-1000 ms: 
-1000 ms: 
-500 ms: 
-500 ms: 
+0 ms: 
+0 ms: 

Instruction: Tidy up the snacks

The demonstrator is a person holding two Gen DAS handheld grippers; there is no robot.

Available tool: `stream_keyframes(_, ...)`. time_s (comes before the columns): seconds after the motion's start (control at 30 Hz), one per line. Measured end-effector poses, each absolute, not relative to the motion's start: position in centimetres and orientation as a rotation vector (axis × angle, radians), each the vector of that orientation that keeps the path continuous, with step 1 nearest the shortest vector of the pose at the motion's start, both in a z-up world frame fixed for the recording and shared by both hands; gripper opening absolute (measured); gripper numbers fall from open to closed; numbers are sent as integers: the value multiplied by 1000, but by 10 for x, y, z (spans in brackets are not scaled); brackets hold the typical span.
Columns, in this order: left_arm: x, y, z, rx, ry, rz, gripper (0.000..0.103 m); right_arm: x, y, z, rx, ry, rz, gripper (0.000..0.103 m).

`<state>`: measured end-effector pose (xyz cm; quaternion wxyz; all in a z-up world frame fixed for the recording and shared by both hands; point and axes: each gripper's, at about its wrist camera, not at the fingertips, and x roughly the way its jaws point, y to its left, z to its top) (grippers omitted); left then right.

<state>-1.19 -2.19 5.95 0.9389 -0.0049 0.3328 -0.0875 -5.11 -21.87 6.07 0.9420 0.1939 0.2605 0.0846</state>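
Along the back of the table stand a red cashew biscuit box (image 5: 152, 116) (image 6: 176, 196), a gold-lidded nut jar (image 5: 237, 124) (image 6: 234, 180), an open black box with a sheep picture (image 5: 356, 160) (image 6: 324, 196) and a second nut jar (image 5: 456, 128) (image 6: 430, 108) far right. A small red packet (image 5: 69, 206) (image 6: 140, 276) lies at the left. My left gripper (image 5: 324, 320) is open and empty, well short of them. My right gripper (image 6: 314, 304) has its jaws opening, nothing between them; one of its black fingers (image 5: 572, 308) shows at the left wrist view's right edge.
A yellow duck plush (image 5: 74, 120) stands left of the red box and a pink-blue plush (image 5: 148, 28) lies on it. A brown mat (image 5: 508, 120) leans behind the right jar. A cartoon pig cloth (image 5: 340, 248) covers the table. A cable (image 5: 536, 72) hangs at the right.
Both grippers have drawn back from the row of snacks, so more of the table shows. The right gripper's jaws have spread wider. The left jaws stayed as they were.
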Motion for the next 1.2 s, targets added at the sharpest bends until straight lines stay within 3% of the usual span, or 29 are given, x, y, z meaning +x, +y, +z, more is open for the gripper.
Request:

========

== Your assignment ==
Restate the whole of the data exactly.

== Reply to the task ==
-1000 ms: 
-1000 ms: 
-500 ms: 
-500 ms: 
+0 ms: 
+0 ms: 

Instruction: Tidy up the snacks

The demonstrator is a person holding two Gen DAS handheld grippers; there is no robot.

Available tool: `stream_keyframes(_, ...)`. time_s (comes before the columns): seconds after the motion's start (control at 30 Hz), one per line. Measured end-effector poses, each absolute, not relative to the motion's start: position in centimetres and orientation as a rotation vector (axis × angle, radians), each the vector of that orientation that keeps the path continuous, with step 1 nearest the shortest vector of the pose at the motion's start, both in a z-up world frame fixed for the recording and shared by both hands; gripper opening absolute (measured); gripper numbers fall from open to closed; numbers are sent as integers: the value multiplied by 1000, but by 10 for x, y, z (spans in brackets are not scaled); brackets hold the typical span.
Columns, in this order: left_arm: x, y, z, rx, ry, rz, gripper (0.000..0.103 m); right_arm: x, y, z, rx, ry, rz, gripper (0.000..0.103 m).

`<state>`: measured end-effector pose (xyz cm; quaternion wxyz; all in a z-up world frame fixed for the recording and shared by both hands; point and axes: each gripper's, at about its wrist camera, not at the fingertips, and x roughly the way its jaws point, y to its left, z to its top) (grippers omitted); left then right.

<state>-1.19 -2.19 5.95 0.9389 -0.0049 0.3328 -0.0875 -5.11 -21.87 6.07 0.9420 0.1939 0.2605 0.0846</state>
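Along the back of the table stand a red cashew biscuit box (image 5: 152, 116) (image 6: 176, 196), a gold-lidded nut jar (image 5: 237, 124) (image 6: 234, 180), an open black box with a sheep picture (image 5: 356, 160) (image 6: 324, 196) and a second nut jar (image 5: 456, 128) (image 6: 430, 108) far right. A small red packet (image 5: 69, 206) (image 6: 140, 276) lies at the left. My left gripper (image 5: 324, 320) is open and empty, well short of them. My right gripper (image 6: 314, 304) has its jaws opening, nothing between them; one of its black fingers (image 5: 572, 308) shows at the left wrist view's right edge.
A yellow duck plush (image 5: 74, 120) stands left of the red box and a pink-blue plush (image 5: 148, 28) lies on it. A brown mat (image 5: 508, 120) leans behind the right jar. A cartoon pig cloth (image 5: 340, 248) covers the table. A cable (image 5: 536, 72) hangs at the right.
Both grippers have drawn back from the row of snacks, so more of the table shows. The right gripper's jaws have spread wider. The left jaws stayed as they were.
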Motion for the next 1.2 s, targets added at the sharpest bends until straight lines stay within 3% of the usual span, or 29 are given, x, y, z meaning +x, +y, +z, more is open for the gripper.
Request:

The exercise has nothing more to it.